Repeat the listing below in full and exactly. Pictures are to be omitted.

----------------------------------------

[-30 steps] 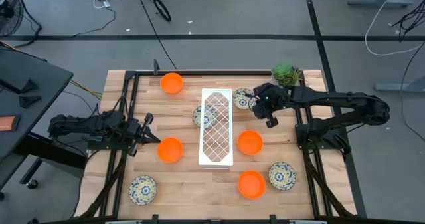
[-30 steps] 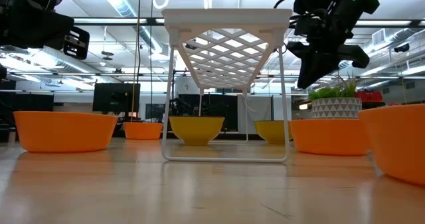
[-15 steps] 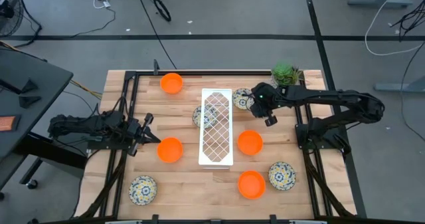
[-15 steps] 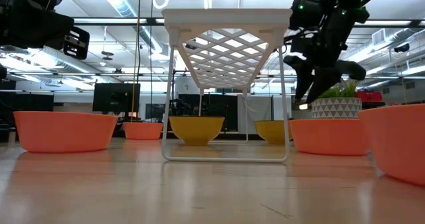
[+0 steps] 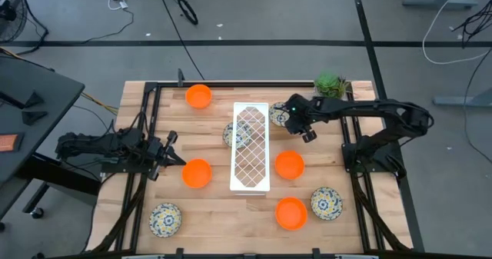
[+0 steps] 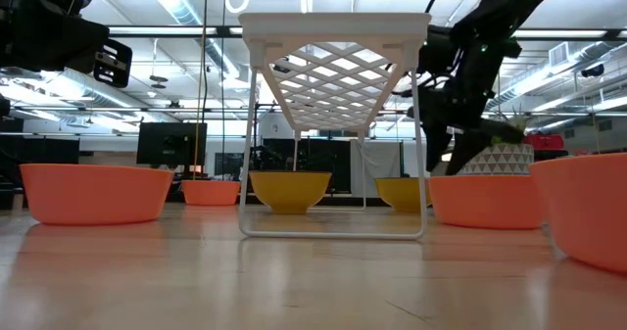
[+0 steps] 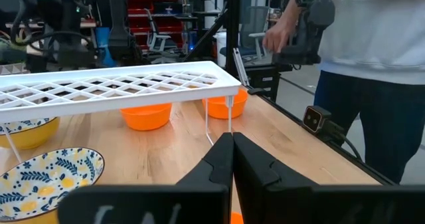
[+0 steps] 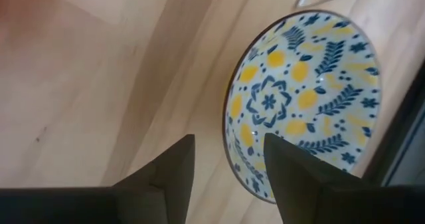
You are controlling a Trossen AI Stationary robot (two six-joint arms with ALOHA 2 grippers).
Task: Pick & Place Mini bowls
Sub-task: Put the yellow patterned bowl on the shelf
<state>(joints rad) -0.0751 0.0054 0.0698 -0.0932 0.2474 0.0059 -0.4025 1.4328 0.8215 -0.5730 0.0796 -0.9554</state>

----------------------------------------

Task result:
[-30 steps] 
[-30 steps] 
[-15 steps] 
[-15 steps] 
[+0 steps] 
[+0 steps] 
[+0 steps] 
[+0 steps] 
You are controlling a Trossen AI Stationary robot (two six-joint arms with ALOHA 2 grippers).
Task: Pick & Place Mini bowls
Sub-task: Put the yellow patterned bowl on the shelf
<state>(joints rad) -0.0751 0.0054 0.0698 -0.0932 0.2474 0.0059 -0.4025 1.4328 0.8215 -0.5730 0.0796 -0.9554</state>

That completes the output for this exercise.